Return the stretch from the line with "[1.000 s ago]" through the line with "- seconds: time" in the data below, character for character, skipping all pictures.
Segment Open
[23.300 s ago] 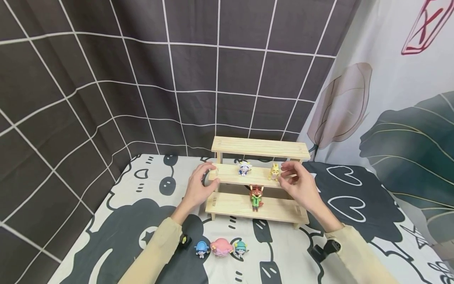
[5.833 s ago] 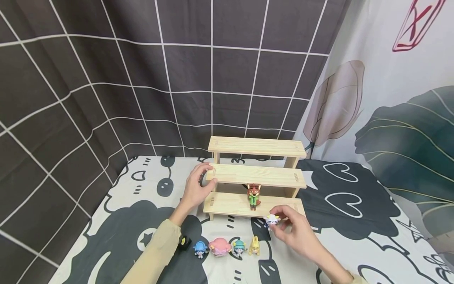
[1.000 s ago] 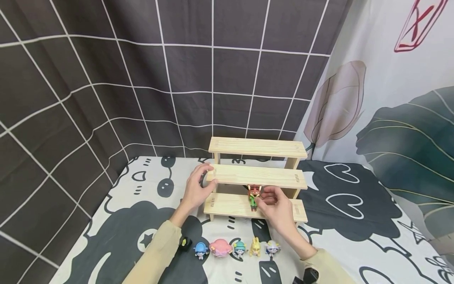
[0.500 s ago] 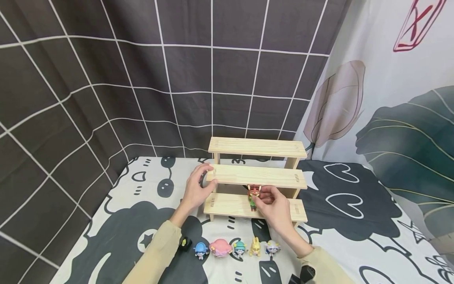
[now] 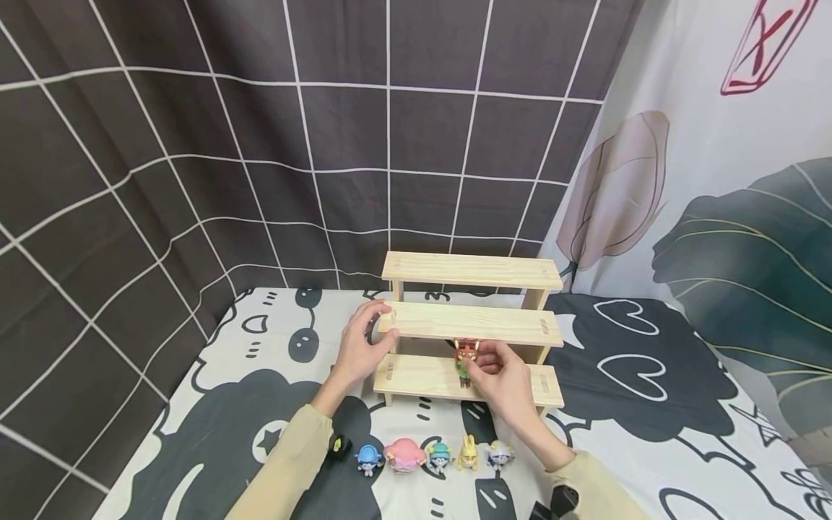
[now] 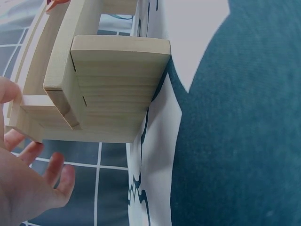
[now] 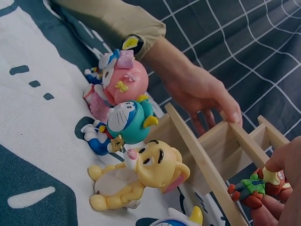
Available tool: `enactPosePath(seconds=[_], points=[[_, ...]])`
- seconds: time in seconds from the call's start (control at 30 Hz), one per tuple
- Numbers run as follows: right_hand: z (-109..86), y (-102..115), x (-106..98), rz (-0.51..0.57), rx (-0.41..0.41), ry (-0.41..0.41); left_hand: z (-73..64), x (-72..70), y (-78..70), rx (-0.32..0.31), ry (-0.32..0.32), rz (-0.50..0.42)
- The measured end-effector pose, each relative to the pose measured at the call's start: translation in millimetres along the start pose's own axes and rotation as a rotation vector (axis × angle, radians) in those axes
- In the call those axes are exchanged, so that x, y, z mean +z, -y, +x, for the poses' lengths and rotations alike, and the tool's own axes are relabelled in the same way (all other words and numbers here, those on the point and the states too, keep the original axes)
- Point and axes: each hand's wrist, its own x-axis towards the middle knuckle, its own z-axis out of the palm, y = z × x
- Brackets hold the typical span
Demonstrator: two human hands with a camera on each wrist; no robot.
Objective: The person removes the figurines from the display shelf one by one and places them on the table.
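Note:
A three-tier wooden display shelf (image 5: 448, 318) stands on the patterned cloth. My left hand (image 5: 361, 344) grips the left end of its middle tier, thumb in front. In the left wrist view, the fingers of the left hand (image 6: 28, 183) lie spread beside the shelf end. On the bottom tier a fox figurine (image 5: 465, 348) with a green jacket stands upright. My right hand (image 5: 507, 381) pinches it from the right between thumb and fingers. The right wrist view shows the fox figurine (image 7: 254, 186) at the right edge, its head partly covered by the fingers.
In front of the shelf several figurines stand in a row: one with a blue hat (image 5: 368, 456), a pink one (image 5: 404, 455), a teal-hatted one (image 5: 439, 455), a yellow rabbit (image 5: 467, 453) and a white-and-blue one (image 5: 500, 453). A dark grid curtain (image 5: 351, 130) hangs behind.
The yellow rabbit and the white-and-blue figurine have gone from the middle tier to the front row. Within the last second my right hand has taken hold of the fox figurine. My left hand stays put.

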Motion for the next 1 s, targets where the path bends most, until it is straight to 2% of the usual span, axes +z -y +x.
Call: enactPosePath(seconds=[0.3, 0.7, 1.0], points=[[-0.9, -0.2, -3.7, -0.009, 0.017, 0.010, -0.2, 0.4, -0.4, 0.006, 0.002, -0.003], [-6.0, -1.3, -8.8, -0.018, -0.025, -0.010, -0.6, 0.4, -1.2, 0.005, -0.002, -0.002], [-11.4, 1.6, -17.7, -0.030, 0.016, 0.005, 0.0, 0.2, -1.6, 0.002, -0.001, -0.003]])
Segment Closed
- [TASK OUTPUT]:
[1.000 s ago] 
[0.500 s ago] 
[now] 
[now] 
[now] 
Available tool: `enactPosePath(seconds=[_], points=[[_, ...]])`
- seconds: time in seconds from the call's start (control at 30 Hz), one per tuple

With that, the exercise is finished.